Would you like to assume that Amazon is telling a lie? Want to give it a good harrumph and claim that you don’t believe a thing coming out of that Northwestern city? That’s fine. You get to disbelieve and discount anything and anybody you want. Hell, I don’t believe a word I say.
But in any argument, it’s a lot better for you to have to stop, even briefly, and consider the fact that someone’s original assertion, especially about a lightning rod like Amazon, may not be accurate. You’re likelier to find the truth if you get a chance to hear more than one side of a problem.
And there are a lot of sides of the problems facing publishing — like those facing Amazon, actually.

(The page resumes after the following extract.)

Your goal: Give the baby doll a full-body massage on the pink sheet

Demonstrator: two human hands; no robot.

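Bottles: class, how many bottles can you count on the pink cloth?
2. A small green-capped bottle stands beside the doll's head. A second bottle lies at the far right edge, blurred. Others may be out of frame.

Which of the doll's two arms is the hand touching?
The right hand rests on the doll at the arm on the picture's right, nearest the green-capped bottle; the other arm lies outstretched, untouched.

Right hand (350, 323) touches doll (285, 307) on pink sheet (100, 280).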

Wednesday evening, the self- and traditionally published author Hugh Howey was interviewed on Blog Talk Radio’s Suspense Magazine by a host who studiously pronounces Hachette “Hashay.” At one point, this interviewer wondered aloud why publishers weren’t “stepping up and trying to save Barnes & Noble.” Maybe he doesn’t know that just last year, Barnes & Noble was in a retail-negotiations fight with Simon & Schuster that punished innocent authors and readers, including Howey and readers of Wool, by refusing to carry certain books in stores — very, very much as Amazon’s standoff with “Hashay” is punishing some of its authors now. This host seemed to have to be reminded by Howey, too, that rising profits on royalty-poor ebooks have been shoring up publishers’ sliding revenues on print.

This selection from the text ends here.